(TASK TO COMPLETE) Retype the whole listing below, character for character.

(Beginning of DATA EXTRACT)

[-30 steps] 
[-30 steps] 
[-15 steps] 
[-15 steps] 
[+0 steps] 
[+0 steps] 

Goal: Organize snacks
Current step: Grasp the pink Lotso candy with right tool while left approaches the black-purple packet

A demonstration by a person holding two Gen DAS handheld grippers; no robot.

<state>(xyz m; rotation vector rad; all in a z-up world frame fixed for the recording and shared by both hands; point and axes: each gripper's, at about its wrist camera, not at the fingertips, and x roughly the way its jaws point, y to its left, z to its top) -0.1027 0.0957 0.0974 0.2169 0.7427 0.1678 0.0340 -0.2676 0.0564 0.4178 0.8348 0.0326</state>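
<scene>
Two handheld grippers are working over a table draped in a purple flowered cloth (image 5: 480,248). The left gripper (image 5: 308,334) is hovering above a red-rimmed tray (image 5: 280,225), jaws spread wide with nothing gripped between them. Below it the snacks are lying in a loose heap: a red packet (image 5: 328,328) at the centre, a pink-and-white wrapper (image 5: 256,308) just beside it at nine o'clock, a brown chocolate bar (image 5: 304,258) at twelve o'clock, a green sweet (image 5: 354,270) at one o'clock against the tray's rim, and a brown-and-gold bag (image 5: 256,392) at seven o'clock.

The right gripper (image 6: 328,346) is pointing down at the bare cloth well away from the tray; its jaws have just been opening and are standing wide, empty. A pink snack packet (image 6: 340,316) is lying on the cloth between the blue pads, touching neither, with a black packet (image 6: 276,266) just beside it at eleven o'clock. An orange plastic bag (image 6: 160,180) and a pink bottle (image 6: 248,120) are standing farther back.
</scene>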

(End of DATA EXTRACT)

(FINAL ANSWER)
[-30 steps] 
[-30 steps] 
[-15 steps] 
[-15 steps] 
[+0 steps] 
[+0 steps] 

Goal: Organize snacks
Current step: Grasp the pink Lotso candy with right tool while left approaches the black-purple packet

A demonstration by a person holding two Gen DAS handheld grippers; no robot.

<state>(xyz m; rotation vector rad; all in a z-up world frame fixed for the recording and shared by both hands; point and axes: each gripper's, at about its wrist camera, not at the fingertips, and x roughly the way its jaws point, y to its left, z to its top) -0.1027 0.0957 0.0974 0.2169 0.7427 0.1678 0.0340 -0.2676 0.0564 0.4178 0.8348 0.0326</state>
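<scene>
Two handheld grippers are working over a table draped in a purple flowered cloth (image 5: 480,248). The left gripper (image 5: 308,334) is hovering above a red-rimmed tray (image 5: 280,225), jaws spread wide with nothing gripped between them. Below it the snacks are lying in a loose heap: a red packet (image 5: 328,328) at the centre, a pink-and-white wrapper (image 5: 256,308) just beside it at nine o'clock, a brown chocolate bar (image 5: 304,258) at twelve o'clock, a green sweet (image 5: 354,270) at one o'clock against the tray's rim, and a brown-and-gold bag (image 5: 256,392) at seven o'clock.

The right gripper (image 6: 328,346) is pointing down at the bare cloth well away from the tray; its jaws have just been opening and are standing wide, empty. A pink snack packet (image 6: 340,316) is lying on the cloth between the blue pads, touching neither, with a black packet (image 6: 276,266) just beside it at eleven o'clock. An orange plastic bag (image 6: 160,180) and a pink bottle (image 6: 248,120) are standing farther back.
</scene>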

That wraps up the answer.